Rising nationalistic sentiment due to the deployment of a US missile system on South Korean soil is beginning to make South Koreans residents of Beijing nervous.
"[Discrimination against South Koreans is] becoming a bigger issue as time goes by,” said Rachel Yoon, a South Korean graduate of Beijing Foreign Studies University who works in Beijing.
Another South Korean, a four-year resident of Beijing who asked to remain anonymous, said that she is now afraid to speak Korean in taxis out of fear of discrimination. She added that a friend who had been planning to study in China is now having second thoughts.
One restaurant in Beijing's Wangjing neighborhood, home to a large percentage of Beijing's Korean population, has even hung a sign on its window stating "We do not Serve South Koreans’ ‘本店恕不接待韩国人 běndiàn shù bù jiē dài hánguó rén’ in both Chinese and Korean.
The manager of the restaurant, surnamed Che, said he is simply standing up for his country. “I wish for a peaceful resolution, but until then, Korean customers are not welcome.” Che said.
Yoon believes that China is not being fair by retaliating in non-diplomatic ways, for instance, attacking South Korean businesses and tourism. The South Korean government claims that Chinese authorities have told Chinese travel agencies to stop selling trips to South Korea; since that time, Chinese tourism to the normally popular destination has collapsed.
China has made it clear that it vehemently opposes THAAD, warning South Korea to "act cautiously and properly tackle the issue."

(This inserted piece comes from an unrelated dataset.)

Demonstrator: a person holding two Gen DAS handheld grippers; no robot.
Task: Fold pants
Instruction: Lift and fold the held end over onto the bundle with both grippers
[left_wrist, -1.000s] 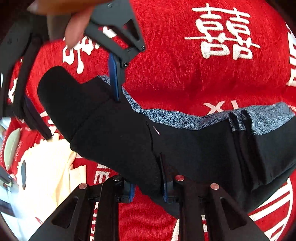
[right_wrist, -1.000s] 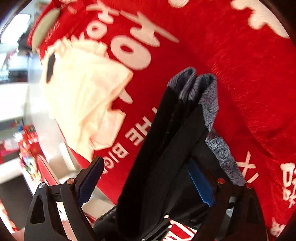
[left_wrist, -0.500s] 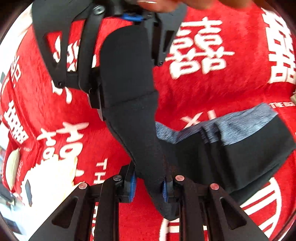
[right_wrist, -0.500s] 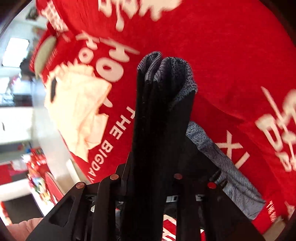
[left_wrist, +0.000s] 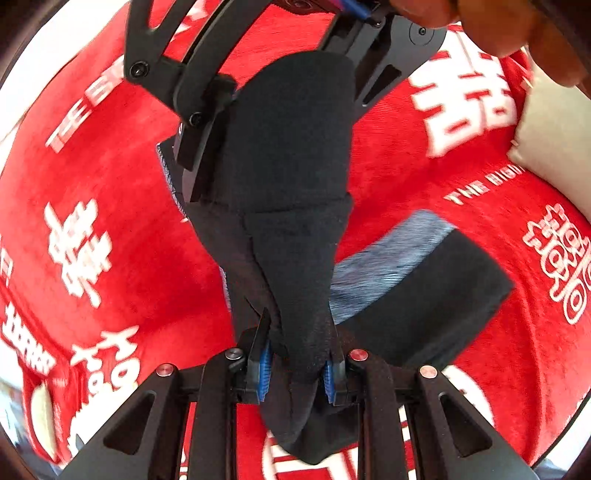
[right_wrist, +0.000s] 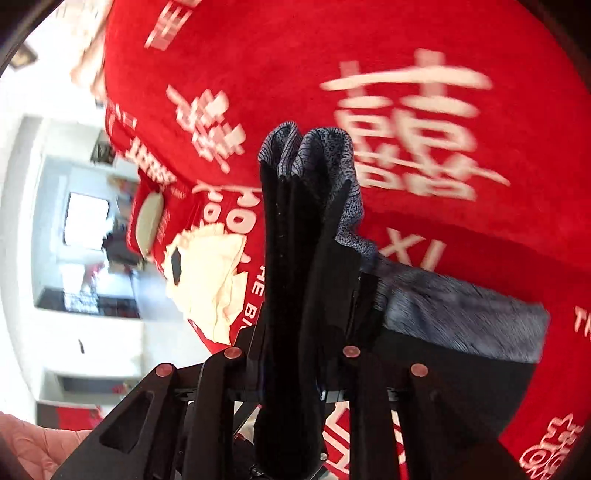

Che's sign is just one example of how anti-South Korean sentiment in China has grown more palpable as the dispute over THAAD has intensified.
On March 5, initial protests were mostly targeted towards Korean supermarket chain Lotte Mart, the owner of the land that THAAD is to be deployed on.
China was outraged, and reacted by forcing the closure of 23 Lotte Mart stores across the country, and halting the construction of a Lotte theme park in China's northeastern city of Jilin.
Officials attributed the closings of the Lotte stores as failure to comply with fire safety regulations, though it's hard to believe the timing is merely coincidence.
However, not all Beijing business owners are concerned. One South Korean restaurant owner near Liangmaqiao, surnamed Lim, says that his business has been unaffected. “This is a problem between governments,” Lim said, “not people to people.”
However, Mr Lim does acknowledge that the situation has caused some amount of fear amongst South Koreans in China.
South Korea is not the first country to feel the pinch of China’s diplomatic wrath. French businesses (mainly Carrefour) were targeted because of an incident prior to the 2008 Olympics, and Japanese owned business were targeted in 2012 as a result of ongoing territorial disputes with China.
For now it's not clear when this new round of anti-Korean protests and sentiment will wane, as it's more than likely that THAAD is here to stay. We can only hope that the diplomatic situation China and South Korea improves soon not only for the sake of good neighbourly relations, but also so we can go back to enjoying our K-pop and Korean barbecue in peace.